There is a good deal of promise to what Possessed offers – the idea of a film that pares away the B movie cliches that have grown up around The Exorcist and tells the true story behind it. Only, Possessed goes disastrously wrong. Instead of depicting a real version of exorcism, all that Steven E. de Souza produces is yet another exorcism movie that buys into the very cliches created by The Exorcist – evil brooding children, cheap pop-up effects, demons taunting the priest etc. What is worse is the film’s utter slavishness to The Exorcist – it is as though someone had brought the rights to Thomas Allen’s book solely as an excuse to make another Exorcist copy. The film replicates all the scenes from The Exorcist – the vomitings, the urination, the foul language, the bed rocking, the poltergeist activity, the deep voice, the words appearing on the chest – with an appalling lack of originality.

One senses that at least one earlier version of the script might have tried to play everything with an ambiguity that questioned whether the possession was real or not. The script offers up possible mundane explanations as to what might be happening – citing such things as the kid’s clumsiness, his love of horror comics and ventriloquism, his abusive father and the possible sexual abuse by a Baptist pastor. However, directorially Steven E. de Souza plays everything with a crudity and downright clumsiness that mitigates any such ambiguity.

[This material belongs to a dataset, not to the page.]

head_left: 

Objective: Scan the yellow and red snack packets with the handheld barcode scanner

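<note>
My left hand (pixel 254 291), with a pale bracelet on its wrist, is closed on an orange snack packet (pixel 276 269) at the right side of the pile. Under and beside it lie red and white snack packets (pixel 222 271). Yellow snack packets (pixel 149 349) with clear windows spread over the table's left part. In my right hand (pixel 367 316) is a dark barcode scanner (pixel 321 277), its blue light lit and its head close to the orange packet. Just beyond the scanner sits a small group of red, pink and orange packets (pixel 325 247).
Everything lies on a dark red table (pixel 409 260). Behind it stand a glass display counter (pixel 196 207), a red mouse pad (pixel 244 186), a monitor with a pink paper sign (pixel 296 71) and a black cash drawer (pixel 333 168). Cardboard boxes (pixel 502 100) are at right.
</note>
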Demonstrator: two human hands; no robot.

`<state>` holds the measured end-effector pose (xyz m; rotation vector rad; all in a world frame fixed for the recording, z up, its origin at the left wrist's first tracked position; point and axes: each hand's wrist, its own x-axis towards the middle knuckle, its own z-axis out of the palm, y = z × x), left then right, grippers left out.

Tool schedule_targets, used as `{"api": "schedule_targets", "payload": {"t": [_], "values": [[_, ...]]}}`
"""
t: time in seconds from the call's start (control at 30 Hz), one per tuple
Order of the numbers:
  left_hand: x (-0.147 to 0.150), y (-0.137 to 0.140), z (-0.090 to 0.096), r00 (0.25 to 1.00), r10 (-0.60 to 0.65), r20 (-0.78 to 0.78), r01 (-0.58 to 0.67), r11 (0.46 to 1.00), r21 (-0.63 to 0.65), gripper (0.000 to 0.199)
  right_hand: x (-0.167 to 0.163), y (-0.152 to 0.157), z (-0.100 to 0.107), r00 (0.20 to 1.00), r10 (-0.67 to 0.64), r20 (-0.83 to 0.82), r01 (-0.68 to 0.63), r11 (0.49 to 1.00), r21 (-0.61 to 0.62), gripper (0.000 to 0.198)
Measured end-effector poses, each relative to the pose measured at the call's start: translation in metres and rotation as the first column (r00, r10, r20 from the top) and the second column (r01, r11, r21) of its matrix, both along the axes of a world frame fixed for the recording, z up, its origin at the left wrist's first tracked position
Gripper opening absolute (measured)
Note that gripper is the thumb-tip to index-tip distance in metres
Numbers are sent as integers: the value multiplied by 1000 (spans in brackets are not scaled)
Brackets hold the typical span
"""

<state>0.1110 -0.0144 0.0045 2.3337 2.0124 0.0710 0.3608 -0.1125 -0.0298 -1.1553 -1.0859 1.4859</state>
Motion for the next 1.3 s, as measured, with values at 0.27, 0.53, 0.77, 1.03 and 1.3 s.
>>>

In Steven E. de Souza’s staging, the sexual abuse scene is utterly laughable – the minister (Richard Waugh) putting his arm around the boy “We must remove you from the environment these things happen in … No, this house. There’s plenty of room at mine,” followed by a completely ludicrous scene where the minister tries to photograph the boy’s manifestations, only for his cameras to start malfunctioning, the minister to trip and fall on the bed and in so doing accidentally rip the boy’s clothes off and then be walked in on by the maid who thinks he is trying to have sex with the boy. One wonders what on earth Steven E. de de Souza was trying to achieve with the scene – certainly, with a little more imagination the ambiguity of the situation might have come out more subtly, but as it is the staging of the scene is completely ludicrous.

Other things that Steven E. de Souza tries to do are equally slipshod. His attempts to set an historical backdrop for the story only result in cliche images – Duck and Cover films, stock tv footage of the A-bomb and John F. and Jackie Kennedy. Or laughable scenes such as when Timothy Dalton looks at the boy’s toy soldiers and we suddenly get the sound of machine-gun fire on the soundtrack in what is supposed to be Dalton having a flashback. The exorcism itself is conducted with a fair degree of drama – it is just that the rest of Possessed collapses into the completely absurd.

(Winner at this site’s Worst of 2000 List).